## WHAT TO WORK ON
Count every line below that holds "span". The answer is the number alone.
(THE DATA Opens)
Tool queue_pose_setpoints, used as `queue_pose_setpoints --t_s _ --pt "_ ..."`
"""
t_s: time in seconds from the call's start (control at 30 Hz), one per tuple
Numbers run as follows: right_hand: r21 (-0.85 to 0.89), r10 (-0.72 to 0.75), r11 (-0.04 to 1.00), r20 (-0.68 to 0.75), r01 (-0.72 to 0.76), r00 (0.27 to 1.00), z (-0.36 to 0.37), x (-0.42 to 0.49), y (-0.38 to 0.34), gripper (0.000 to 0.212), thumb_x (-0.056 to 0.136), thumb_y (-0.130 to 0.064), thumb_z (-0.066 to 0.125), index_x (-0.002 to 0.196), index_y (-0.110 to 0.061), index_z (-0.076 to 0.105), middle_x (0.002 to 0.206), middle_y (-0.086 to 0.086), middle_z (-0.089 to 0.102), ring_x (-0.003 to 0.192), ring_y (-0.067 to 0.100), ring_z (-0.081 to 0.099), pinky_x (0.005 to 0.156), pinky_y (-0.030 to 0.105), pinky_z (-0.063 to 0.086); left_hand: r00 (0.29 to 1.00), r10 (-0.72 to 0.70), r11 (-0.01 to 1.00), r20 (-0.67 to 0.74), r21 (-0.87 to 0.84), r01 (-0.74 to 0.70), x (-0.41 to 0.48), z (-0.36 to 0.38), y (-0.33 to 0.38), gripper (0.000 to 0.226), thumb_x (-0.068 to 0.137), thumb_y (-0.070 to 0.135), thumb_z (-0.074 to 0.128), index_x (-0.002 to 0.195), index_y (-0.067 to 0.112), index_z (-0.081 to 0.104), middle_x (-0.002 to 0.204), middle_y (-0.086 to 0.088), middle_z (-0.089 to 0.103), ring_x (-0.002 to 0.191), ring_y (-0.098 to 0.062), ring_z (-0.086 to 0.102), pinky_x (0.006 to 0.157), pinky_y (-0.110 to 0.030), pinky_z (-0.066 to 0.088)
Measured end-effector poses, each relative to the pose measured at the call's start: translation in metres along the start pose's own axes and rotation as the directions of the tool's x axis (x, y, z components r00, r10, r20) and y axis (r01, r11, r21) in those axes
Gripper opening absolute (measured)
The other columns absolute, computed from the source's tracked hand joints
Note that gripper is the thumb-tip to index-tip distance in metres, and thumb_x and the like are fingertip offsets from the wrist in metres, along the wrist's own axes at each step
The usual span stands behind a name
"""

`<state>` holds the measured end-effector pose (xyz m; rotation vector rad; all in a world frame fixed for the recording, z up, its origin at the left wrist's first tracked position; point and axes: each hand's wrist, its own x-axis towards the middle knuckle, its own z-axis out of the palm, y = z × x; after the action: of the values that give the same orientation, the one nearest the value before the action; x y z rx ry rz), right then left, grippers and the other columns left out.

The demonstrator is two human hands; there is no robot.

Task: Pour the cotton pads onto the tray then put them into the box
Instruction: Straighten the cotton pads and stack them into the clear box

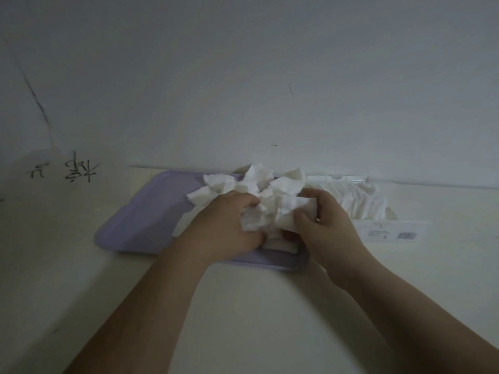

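A lilac tray (145, 211) lies on the pale table against the wall. A loose heap of white cotton pads (259, 184) sits on its right half. My left hand (224, 225) and my right hand (326, 225) press in from both sides and grip a bunch of these pads between them, just above the tray. To the right of the tray stands a clear box (391, 228) with a barcode label on its front. Several pads (361, 203) stand packed in a row inside it.
The white wall (243, 76) rises right behind the tray and box. Handwritten dark marks (78, 168) are on the surface at the left. Pale tabletop (256, 306) lies between my forearms and in front of the tray.
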<state>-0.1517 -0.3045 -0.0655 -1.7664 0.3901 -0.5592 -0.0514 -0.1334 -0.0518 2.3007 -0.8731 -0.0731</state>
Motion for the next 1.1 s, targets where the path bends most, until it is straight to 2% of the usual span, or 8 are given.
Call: queue_pose_setpoints --t_s 0.2,0.4,0.5,0.6,0.67,0.8,0.9,1.1 --pt "0.032 -0.009 0.999 -0.031 0.010 0.999 0.000 0.000 -0.001 0.037 0.100 -0.008 0.055 0.135 -0.021 0.056 0.117 0.003 0.070 0.091 0.011 0.074 0.076 0.033 0.065 0.995 0.074 0.992 -0.063 0.104 -0.068 0.002 0.006 -0.006 0.050 0.078 0.025 0.061 0.127 0.030 0.066 0.110 0.007 0.063 0.096 -0.020 0.064 0.085 -0.037 0.055" --pt "0.102 -0.026 0.994 -0.044 0.030 0.999 0.001 -0.003 -0.004 0.046 0.101 -0.010 0.059 0.144 -0.024 0.050 0.127 -0.002 0.062 0.100 0.013 0.074 0.081 0.042 0.067 0.947 0.127 0.991 -0.296 0.080 -0.108 0.009 -0.005 -0.013 0.019 0.086 0.025 0.059 0.093 0.022 0.076 0.096 -0.001 0.071 0.088 -0.021 0.067 0.079 -0.034 0.051" --pt "0.104 -0.027 0.994 -0.026 0.029 0.999 0.000 -0.003 -0.002 0.051 0.100 -0.011 0.062 0.147 -0.025 0.047 0.116 -0.004 0.071 0.099 0.014 0.076 0.085 0.044 0.066 0.868 -0.003 0.987 -0.496 -0.142 -0.077 0.007 -0.020 0.000 0.009 0.075 0.027 0.066 0.082 0.027 0.071 0.109 0.004 0.067 0.093 -0.013 0.064 0.083 -0.026 0.051" --pt "0.135 -0.012 0.991 -0.019 0.015 1.000 0.000 -0.001 -0.002 0.050 0.101 -0.009 0.061 0.146 -0.025 0.046 0.109 0.005 0.077 0.100 0.021 0.076 0.089 0.047 0.064 0.929 -0.183 0.803 -0.321 -0.595 -0.048 0.001 -0.028 0.018 0.007 0.079 0.012 0.067 0.077 0.016 0.072 0.085 0.002 0.072 0.077 -0.019 0.064 0.069 -0.032 0.051" --pt "0.148 -0.017 0.989 -0.016 0.019 1.000 -0.002 0.001 -0.004 0.051 0.100 -0.011 0.063 0.146 -0.024 0.047 0.107 0.002 0.079 0.099 0.021 0.077 0.092 0.049 0.063 0.994 -0.069 0.648 -0.082 -0.761 -0.018 -0.004 -0.027 0.027 0.021 0.088 0.000 0.066 0.082 0.017 0.077 0.084 -0.008 0.073 0.077 -0.022 0.067 0.068 -0.035 0.056" --pt "0.238 -0.003 0.971 0.068 -0.014 0.998 -0.010 0.003 -0.011 0.044 0.097 -0.001 0.066 0.137 -0.017 0.057 0.100 0.011 0.082 0.101 0.034 0.078 0.100 0.055 0.058 0.997 0.078 0.715 0.026 -0.698 -0.038 -0.005 -0.013 0.030 0.028 0.095 -0.004 0.068 0.113 0.016 0.075 0.110 -0.009 0.079 0.097 -0.018 0.074 0.079 -0.028 0.059" --pt "0.334 0.002 0.941 0.150 -0.053 0.989 -0.013 0.001 -0.016 0.029 0.096 0.009 0.062 0.120 -0.005 0.071 0.101 0.017 0.081 0.100 0.036 0.078 0.099 0.058 0.058 1.000 0.003 0.700 -0.029 -0.713 -0.023 -0.003 -0.010 0.026 0.028 0.087 -0.004 0.077 0.106 0.016 0.072 0.102 -0.004 0.081 0.091 -0.012 0.074 0.072 -0.022 0.056" --pt "0.373 0.032 0.921 0.215 -0.112 0.976 -0.010 0.001 -0.015 0.023 0.105 -0.004 0.055 0.112 0.000 0.077 0.110 0.023 0.078 0.110 0.042 0.073 0.096 0.056 0.060 0.987 -0.076 0.718 -0.141 -0.695 -0.044 -0.002 -0.008 0.025 0.023 0.075 0.002 0.089 0.089 0.012 0.073 0.097 -0.023 0.076 0.081 -0.021 0.067 0.078 -0.037 0.055"
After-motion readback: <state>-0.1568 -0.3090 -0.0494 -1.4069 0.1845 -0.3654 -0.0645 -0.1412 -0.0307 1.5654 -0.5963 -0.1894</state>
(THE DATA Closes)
## RESULT BELOW
2